What the exercise asks: Your job with the data below is to output exactly the lines from the one holding "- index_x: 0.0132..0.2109" down to the one holding "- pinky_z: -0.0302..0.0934", both included, and no others.

Data section:
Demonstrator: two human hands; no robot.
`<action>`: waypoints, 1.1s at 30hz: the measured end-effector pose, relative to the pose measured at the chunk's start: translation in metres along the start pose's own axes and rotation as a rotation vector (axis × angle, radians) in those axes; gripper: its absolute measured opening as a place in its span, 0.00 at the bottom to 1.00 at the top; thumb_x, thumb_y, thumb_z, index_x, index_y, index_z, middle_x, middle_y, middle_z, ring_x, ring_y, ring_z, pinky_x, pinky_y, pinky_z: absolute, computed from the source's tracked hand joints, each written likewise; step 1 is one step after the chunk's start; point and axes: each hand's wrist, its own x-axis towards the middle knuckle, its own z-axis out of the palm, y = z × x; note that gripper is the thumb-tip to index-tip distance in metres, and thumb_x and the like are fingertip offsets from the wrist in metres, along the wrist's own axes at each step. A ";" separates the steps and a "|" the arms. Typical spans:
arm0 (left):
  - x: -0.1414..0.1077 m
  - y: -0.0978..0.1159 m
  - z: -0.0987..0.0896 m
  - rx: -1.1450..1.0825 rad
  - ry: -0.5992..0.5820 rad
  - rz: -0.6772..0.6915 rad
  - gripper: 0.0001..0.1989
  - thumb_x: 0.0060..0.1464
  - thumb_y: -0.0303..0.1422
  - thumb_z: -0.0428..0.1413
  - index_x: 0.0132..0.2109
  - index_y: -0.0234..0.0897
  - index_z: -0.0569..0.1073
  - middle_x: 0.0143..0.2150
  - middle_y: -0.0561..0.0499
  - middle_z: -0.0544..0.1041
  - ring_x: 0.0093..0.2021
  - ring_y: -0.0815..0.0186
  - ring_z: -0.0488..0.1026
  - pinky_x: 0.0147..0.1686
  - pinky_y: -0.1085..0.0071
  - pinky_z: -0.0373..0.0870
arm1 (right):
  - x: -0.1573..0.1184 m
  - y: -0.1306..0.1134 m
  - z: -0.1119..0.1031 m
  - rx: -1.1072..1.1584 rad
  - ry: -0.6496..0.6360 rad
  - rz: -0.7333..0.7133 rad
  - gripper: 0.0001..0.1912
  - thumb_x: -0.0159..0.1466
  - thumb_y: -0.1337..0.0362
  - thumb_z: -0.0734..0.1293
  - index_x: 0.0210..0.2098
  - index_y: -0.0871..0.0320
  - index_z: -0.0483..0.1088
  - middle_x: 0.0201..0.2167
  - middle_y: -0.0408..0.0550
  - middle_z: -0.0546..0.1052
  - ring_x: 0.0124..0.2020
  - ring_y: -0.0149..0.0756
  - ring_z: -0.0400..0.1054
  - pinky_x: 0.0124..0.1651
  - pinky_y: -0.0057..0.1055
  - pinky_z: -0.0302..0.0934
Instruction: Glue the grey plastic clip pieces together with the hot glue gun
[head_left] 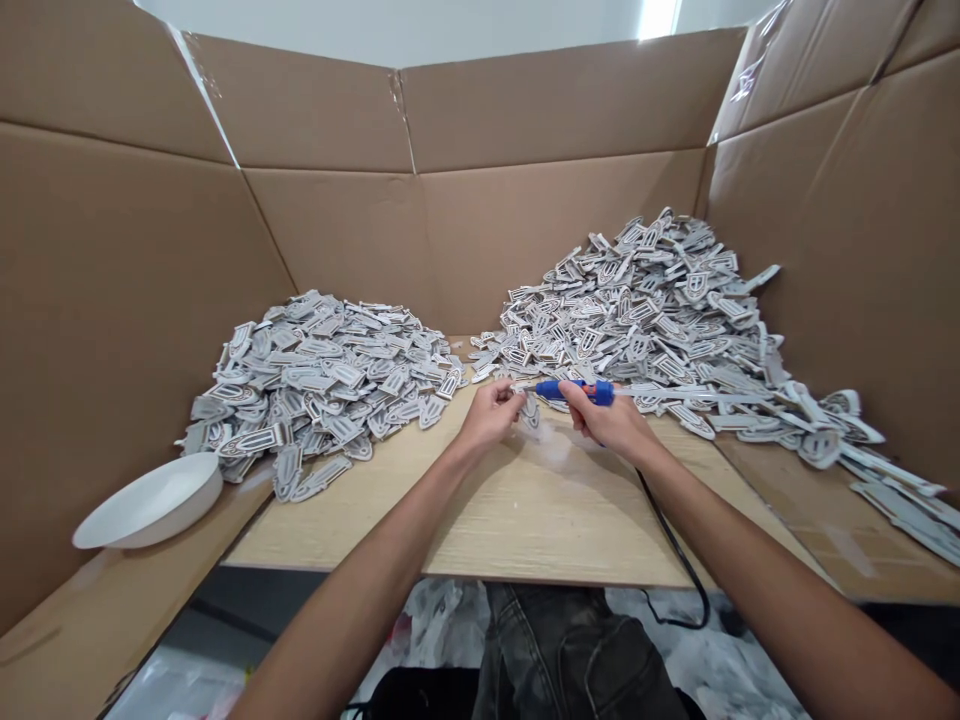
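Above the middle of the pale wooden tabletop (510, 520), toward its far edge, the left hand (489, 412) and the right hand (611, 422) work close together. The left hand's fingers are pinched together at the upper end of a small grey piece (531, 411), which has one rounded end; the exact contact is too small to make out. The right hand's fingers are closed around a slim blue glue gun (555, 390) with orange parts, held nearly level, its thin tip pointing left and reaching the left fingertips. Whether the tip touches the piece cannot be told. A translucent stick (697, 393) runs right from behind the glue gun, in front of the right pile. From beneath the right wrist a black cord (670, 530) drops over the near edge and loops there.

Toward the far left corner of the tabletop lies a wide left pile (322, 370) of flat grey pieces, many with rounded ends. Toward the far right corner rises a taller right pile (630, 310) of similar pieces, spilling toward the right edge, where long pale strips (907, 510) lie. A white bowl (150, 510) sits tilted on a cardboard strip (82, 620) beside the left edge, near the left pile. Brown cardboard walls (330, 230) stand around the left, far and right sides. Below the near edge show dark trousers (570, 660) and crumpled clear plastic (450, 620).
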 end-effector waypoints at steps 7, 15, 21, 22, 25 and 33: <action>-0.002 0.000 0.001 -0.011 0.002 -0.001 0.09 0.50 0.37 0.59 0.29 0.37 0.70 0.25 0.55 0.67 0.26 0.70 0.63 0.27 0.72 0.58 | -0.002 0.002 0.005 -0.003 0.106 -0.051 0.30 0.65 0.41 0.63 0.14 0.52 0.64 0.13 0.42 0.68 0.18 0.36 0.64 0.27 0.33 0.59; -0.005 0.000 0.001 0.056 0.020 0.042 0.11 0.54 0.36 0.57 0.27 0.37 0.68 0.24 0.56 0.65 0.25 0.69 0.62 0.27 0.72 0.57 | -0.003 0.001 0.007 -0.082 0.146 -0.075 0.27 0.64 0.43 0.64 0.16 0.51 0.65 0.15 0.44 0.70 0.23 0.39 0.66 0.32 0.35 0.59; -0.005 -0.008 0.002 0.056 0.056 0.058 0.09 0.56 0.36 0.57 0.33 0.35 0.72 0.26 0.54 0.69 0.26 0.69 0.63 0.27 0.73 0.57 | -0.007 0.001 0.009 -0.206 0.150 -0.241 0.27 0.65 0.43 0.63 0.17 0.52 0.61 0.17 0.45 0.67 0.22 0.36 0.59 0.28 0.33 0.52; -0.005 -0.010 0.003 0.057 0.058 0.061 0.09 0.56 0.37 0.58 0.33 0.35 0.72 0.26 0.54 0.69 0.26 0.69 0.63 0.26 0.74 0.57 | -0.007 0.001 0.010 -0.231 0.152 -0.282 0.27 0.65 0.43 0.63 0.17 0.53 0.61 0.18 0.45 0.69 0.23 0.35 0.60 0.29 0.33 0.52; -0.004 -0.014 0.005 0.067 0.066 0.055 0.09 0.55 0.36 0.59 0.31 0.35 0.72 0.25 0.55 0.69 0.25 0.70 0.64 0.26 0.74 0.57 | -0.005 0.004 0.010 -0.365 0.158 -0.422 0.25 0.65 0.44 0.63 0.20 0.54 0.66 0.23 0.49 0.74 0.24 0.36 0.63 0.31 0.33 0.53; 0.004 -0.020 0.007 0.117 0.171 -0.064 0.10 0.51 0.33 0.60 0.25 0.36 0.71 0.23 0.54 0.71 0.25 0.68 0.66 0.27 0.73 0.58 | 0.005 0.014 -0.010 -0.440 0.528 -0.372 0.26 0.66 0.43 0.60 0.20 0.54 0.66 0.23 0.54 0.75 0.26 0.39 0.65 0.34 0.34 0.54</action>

Result below:
  - index_x: 0.0132..0.2109
  - index_y: -0.0234..0.0897
  - index_z: -0.0569..0.1073
  - middle_x: 0.0143..0.2150
  - middle_y: -0.0561..0.0499
  - middle_z: -0.0544..0.1041
  - ring_x: 0.0093..0.2021
  - ring_y: -0.0815..0.0186
  - ring_z: -0.0488..0.1026
  - pinky_x: 0.0147..0.1686
  - pinky_y: -0.1085..0.0071
  - pinky_z: -0.0373..0.0870
arm1 (right):
  - x: -0.1573..0.1184 m
  - y: -0.1306..0.1134 m
  - z: -0.1119..0.1031 m
  - rx: -1.1072..1.1584 rad
  - ry: -0.6496..0.6360 rad
  - rz: -0.7333..0.7133 rad
  - gripper: 0.0001..0.1912
  - thumb_x: -0.0159..0.1466
  - thumb_y: -0.1337..0.0362
  - thumb_z: -0.0734..0.1293
  - index_x: 0.0210..0.2098
  - index_y: -0.0871..0.0320
  - index_z: -0.0483..0.1088
  - middle_x: 0.0201..0.2167
  - middle_y: -0.0408..0.0550
  - middle_z: -0.0546..0.1052
  - ring_x: 0.0124..0.2020
  - ring_y: -0.0149..0.0756
  - ring_z: -0.0400..0.1054
  - pinky_x: 0.0124..0.1651
  - pinky_y: -0.0057..0.1055
  - pinky_z: -0.0302..0.0934

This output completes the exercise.